TASK INSTRUCTIONS = Line by line, repeat all the material exactly as it appears.

[PROVIDED MATERIAL]

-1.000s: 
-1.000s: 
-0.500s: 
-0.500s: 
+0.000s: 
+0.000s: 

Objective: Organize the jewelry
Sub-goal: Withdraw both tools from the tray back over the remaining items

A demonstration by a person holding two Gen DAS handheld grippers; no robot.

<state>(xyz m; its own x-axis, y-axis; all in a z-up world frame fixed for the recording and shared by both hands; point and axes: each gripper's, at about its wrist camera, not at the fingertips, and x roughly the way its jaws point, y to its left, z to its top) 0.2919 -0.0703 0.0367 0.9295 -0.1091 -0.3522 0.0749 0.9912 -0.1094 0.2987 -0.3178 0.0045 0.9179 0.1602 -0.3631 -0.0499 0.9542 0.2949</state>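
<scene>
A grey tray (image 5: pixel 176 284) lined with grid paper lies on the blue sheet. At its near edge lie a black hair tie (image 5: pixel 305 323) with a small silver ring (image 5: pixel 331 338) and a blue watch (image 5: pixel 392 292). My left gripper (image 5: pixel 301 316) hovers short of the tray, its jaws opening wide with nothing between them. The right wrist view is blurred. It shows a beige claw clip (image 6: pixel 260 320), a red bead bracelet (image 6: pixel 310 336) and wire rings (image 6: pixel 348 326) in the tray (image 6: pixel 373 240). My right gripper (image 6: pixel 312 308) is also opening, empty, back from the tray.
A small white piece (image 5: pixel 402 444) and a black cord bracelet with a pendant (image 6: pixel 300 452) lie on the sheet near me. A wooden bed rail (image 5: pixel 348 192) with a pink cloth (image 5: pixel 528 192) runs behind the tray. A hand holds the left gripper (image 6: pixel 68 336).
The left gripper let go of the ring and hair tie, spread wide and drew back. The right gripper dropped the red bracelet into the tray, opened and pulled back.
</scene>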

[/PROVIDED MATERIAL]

TASK OUTPUT =
-1.000s: 
-1.000s: 
-0.500s: 
-0.500s: 
+0.000s: 
+0.000s: 

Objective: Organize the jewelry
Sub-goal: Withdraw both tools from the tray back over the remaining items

A demonstration by a person holding two Gen DAS handheld grippers; no robot.

<state>(xyz m; its own x-axis, y-axis; all in a z-up world frame fixed for the recording and shared by both hands; point and axes: each gripper's, at about its wrist camera, not at the fingertips, and x roughly the way its jaws point, y to its left, z to its top) 0.2919 -0.0703 0.0367 0.9295 -0.1091 -0.3522 0.0749 0.9912 -0.1094 0.2987 -0.3178 0.0045 0.9179 0.1602 -0.3631 -0.0499 0.9542 0.2949</state>
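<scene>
A grey tray (image 5: pixel 176 284) lined with grid paper lies on the blue sheet. At its near edge lie a black hair tie (image 5: pixel 305 323) with a small silver ring (image 5: pixel 331 338) and a blue watch (image 5: pixel 392 292). My left gripper (image 5: pixel 301 316) hovers short of the tray, its jaws opening wide with nothing between them. The right wrist view is blurred. It shows a beige claw clip (image 6: pixel 260 320), a red bead bracelet (image 6: pixel 310 336) and wire rings (image 6: pixel 348 326) in the tray (image 6: pixel 373 240). My right gripper (image 6: pixel 312 308) is also opening, empty, back from the tray.
A small white piece (image 5: pixel 402 444) and a black cord bracelet with a pendant (image 6: pixel 300 452) lie on the sheet near me. A wooden bed rail (image 5: pixel 348 192) with a pink cloth (image 5: pixel 528 192) runs behind the tray. A hand holds the left gripper (image 6: pixel 68 336).
The left gripper let go of the ring and hair tie, spread wide and drew back. The right gripper dropped the red bracelet into the tray, opened and pulled back.
</scene>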

Further output is not needed for this exercise.